_Instructions to follow:_ Pull every line holding the word "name" out of the data and copy it.

_Exercise data:_
Start of Block

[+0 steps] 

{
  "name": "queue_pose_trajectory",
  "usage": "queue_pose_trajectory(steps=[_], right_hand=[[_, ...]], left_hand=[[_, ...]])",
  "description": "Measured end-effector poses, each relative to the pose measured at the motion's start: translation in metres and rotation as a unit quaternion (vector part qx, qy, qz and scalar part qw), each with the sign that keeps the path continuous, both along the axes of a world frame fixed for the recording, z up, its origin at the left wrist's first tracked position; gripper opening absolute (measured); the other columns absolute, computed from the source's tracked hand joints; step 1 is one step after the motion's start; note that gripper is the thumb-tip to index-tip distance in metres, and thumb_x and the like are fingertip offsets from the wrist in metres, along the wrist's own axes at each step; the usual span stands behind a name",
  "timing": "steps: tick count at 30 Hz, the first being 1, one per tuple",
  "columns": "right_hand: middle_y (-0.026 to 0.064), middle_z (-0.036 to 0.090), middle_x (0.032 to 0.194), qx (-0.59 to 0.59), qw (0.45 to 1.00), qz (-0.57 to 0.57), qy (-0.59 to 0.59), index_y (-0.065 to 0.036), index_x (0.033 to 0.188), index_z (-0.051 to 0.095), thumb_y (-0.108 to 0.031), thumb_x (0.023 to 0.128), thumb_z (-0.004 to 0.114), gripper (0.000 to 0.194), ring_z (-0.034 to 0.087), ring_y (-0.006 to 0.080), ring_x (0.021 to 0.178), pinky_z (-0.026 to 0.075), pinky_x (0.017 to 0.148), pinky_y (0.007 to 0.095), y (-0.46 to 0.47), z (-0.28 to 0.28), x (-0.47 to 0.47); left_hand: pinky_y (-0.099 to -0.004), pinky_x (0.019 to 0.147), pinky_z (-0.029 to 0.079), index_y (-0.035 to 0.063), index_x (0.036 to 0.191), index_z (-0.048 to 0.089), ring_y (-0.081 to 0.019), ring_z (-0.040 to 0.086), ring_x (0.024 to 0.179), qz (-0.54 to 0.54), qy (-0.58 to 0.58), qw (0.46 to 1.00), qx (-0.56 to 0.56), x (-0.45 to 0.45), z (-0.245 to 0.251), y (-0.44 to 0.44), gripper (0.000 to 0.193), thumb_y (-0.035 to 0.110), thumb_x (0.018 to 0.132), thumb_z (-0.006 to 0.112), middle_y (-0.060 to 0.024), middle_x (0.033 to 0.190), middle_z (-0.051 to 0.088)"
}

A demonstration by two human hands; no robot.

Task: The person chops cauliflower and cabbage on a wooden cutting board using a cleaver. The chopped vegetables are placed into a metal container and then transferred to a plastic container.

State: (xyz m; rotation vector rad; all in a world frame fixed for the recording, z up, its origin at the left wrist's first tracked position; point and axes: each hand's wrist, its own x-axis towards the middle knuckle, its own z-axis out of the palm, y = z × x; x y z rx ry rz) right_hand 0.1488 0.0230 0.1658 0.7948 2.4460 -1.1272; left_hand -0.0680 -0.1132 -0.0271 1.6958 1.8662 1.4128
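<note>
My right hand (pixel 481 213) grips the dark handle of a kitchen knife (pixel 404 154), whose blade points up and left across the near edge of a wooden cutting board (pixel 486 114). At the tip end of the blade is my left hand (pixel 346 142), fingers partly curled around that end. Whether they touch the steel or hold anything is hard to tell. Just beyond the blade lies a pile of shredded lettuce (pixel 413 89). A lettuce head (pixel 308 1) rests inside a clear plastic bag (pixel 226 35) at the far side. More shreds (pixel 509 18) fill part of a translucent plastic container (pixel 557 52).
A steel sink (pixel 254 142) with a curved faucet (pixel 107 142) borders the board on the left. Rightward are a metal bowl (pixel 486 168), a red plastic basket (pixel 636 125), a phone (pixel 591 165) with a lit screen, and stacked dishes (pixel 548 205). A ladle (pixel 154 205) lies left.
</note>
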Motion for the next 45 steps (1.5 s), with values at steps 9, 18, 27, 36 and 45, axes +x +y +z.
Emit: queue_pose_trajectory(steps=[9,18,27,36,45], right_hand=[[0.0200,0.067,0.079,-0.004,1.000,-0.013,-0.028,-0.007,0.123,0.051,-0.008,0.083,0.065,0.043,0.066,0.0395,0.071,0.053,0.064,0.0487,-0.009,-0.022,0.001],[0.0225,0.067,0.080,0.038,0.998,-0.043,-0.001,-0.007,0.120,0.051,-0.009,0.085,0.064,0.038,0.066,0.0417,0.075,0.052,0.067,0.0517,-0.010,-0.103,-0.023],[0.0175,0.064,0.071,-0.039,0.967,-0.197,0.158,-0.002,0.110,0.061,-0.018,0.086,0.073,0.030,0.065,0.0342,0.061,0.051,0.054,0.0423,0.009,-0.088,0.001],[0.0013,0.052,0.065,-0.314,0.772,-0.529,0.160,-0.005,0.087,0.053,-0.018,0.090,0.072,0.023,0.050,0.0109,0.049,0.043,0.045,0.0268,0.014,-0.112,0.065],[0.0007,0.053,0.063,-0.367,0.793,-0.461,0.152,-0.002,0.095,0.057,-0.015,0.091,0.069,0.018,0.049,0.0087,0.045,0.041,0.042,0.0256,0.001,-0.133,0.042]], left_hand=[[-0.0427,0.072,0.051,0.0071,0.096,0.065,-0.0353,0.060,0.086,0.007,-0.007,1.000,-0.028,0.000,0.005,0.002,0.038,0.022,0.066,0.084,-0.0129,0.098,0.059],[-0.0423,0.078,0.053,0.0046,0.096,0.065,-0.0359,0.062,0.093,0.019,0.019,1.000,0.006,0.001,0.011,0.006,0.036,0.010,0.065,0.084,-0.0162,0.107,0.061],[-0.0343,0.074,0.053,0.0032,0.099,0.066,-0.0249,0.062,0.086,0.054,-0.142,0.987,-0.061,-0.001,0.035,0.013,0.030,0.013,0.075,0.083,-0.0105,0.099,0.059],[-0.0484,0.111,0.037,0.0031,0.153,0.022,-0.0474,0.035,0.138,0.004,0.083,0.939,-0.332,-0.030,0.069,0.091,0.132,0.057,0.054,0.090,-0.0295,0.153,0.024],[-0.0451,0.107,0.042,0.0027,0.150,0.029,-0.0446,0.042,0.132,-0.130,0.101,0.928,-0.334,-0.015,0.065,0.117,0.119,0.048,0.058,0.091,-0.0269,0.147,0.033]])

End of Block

_Output for this exercise:_
  "name": "queue_pose_trajectory",
  "description": "Measured end-effector poses, each relative to the pose measured at the motion's start: translation in metres and rotation as a unit quaternion (vector part qx, qy, qz and scalar part qw), each with the sign that keeps the path continuous, both along the axes of a world frame fixed for the recording, z up, its origin at the left wrist's first tracked position; gripper opening absolute (measured); the other columns absolute, computed from the source's tracked hand joints; step 1 is one step after the motion's start; note that gripper is the thumb-tip to index-tip distance in metres, and thumb_x and the like are fingertip offsets from the wrist in metres, along the wrist's own axes at each step; the usual span stands behind a name",

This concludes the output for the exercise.